• Making

    By SSSF member Spike

    Red Sky at Night





    As the saying goes, “Red sky at night, sailors delights. Red sky in the morning, sailors take warning”.



    In the days leading up to my first tuna trip my eyes were glued to NOAA weather reports and with 100+ degrees weather in Portland it wasn’t looking good for ocean conditions. As luck would have it there was a break in the wind chop and swells and the call was made in the eleventh hour we were going fishing. Heading towards Lincoln City the evening before our trip it was “Red Sky at Night.”



    Don’t think I slept more then a few hours that night and kept tossing and turning with excitement and when the alarm went off at 4:00 a.m. I was up in an instant and headed for the boat dock. We met with Mike Jespersen of Nalu Charters and began unloading 250lbs of ice that would keep the days catch cold, assuming we were to get lucky and boat some tuna.



    We headed out to the Big Blue around 6:00 a.m. out of Depot Bay in a not very pleasant fog bank but once we passed the whistle buoy it was throttle down and headed west. The first hour of the run proved uneventful but then we started to see signs of life. We passed near a Sun fish and then a breaching whale. The whale was very cool, I looked over the horizon and see this giant black thing break the surface and land with a huge splash followed by several spouts of air/water from it’s blow hole…I took it as a good Oman of things to come.



    About two hours into the run heading west I spot these little flying finned football looking things and then it hits and I yell out…..TUNA!!!! Cpt. Mike looks to where I’m pointing and sees them too and wastes no time spinning the boat around and cuts the motors right on top of the jumping tuna. Mike grabs a rod and tosses out a jig and has a fish on within seconds and hands off the rod. Now I’ve never tuna fished before but I sure as heck wasn’t going to stand around and watch the action happen around me so I grab the nearest rod which had a rubber swim bait attached and I run up to the bow. Having no clue what to do I sort of dropped the swim bait over the edge and start jigging when Mike yells out to me, “cast it and fast retrieve.” I do just that and WHAM! and the reel starts screaming and I’m hanging on…TUNA ON! My fist tuna and it was great, hit like a freight train! I fight the fish for a few minutes and pop…TUNA OFF! The line broke. Oh, well. At least the guys in the back managed to get one in the boat. Our first fish and the stink is off.

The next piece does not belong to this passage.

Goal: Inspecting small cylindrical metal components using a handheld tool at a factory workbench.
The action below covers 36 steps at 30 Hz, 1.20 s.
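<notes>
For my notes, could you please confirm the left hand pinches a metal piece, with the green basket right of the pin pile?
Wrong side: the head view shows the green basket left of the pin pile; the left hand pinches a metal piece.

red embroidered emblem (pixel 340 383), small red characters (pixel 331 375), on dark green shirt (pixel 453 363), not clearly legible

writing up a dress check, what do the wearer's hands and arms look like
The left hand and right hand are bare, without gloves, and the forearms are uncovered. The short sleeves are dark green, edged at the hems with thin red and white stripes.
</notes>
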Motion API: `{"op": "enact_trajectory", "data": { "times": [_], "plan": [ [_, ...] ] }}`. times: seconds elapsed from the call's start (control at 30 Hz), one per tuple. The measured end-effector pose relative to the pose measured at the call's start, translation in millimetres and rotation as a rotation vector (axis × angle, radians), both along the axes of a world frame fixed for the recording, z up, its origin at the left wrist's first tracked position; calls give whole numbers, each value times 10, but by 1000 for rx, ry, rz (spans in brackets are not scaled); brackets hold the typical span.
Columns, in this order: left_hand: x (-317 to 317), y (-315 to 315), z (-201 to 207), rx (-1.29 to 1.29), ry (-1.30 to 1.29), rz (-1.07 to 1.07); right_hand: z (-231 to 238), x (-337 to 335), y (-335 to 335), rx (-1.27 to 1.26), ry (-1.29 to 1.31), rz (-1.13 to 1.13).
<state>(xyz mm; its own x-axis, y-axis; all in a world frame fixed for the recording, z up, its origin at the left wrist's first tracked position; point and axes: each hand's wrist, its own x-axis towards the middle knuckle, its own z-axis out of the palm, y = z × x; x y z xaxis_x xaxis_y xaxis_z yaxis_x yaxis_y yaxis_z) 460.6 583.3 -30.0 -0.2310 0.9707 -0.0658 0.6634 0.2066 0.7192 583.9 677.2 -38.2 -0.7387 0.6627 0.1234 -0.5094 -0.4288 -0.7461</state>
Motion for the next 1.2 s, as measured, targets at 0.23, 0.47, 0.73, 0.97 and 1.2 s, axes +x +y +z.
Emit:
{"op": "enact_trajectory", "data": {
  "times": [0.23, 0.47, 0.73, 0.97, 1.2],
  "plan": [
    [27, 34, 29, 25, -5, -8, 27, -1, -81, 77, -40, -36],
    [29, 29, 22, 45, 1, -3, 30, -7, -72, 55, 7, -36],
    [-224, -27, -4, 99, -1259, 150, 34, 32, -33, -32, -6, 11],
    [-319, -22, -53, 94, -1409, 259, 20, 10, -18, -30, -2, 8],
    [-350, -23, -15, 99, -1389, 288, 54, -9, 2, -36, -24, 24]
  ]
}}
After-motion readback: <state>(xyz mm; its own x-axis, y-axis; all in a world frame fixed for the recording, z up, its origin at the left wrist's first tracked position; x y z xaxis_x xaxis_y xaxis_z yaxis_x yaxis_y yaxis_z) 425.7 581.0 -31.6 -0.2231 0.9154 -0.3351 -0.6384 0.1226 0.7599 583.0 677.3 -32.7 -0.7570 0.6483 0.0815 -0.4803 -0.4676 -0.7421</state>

    It was a mad scramble after that with Mike running the boat to catch back up with the fish and putting out trolling gear and all our eyes intently staring at the water looking for jumpers again. It wasn’t long until a rod goes off and the audible confirmation of the drag squeeling, ZZZZZZZZZ zZZzzzzz and everyone looking around to see which rod is doubled over. It’s all kind of a blur for me at this point as the chaos set in and fish are flopping in the back of the boat and fish are being bled and blood splatter is everywhere. I didn’t have the heart to tell my friend Matt he had a big bright red streak of blood across his nose, figured it was all part of the fun and battle, getting down and dirty.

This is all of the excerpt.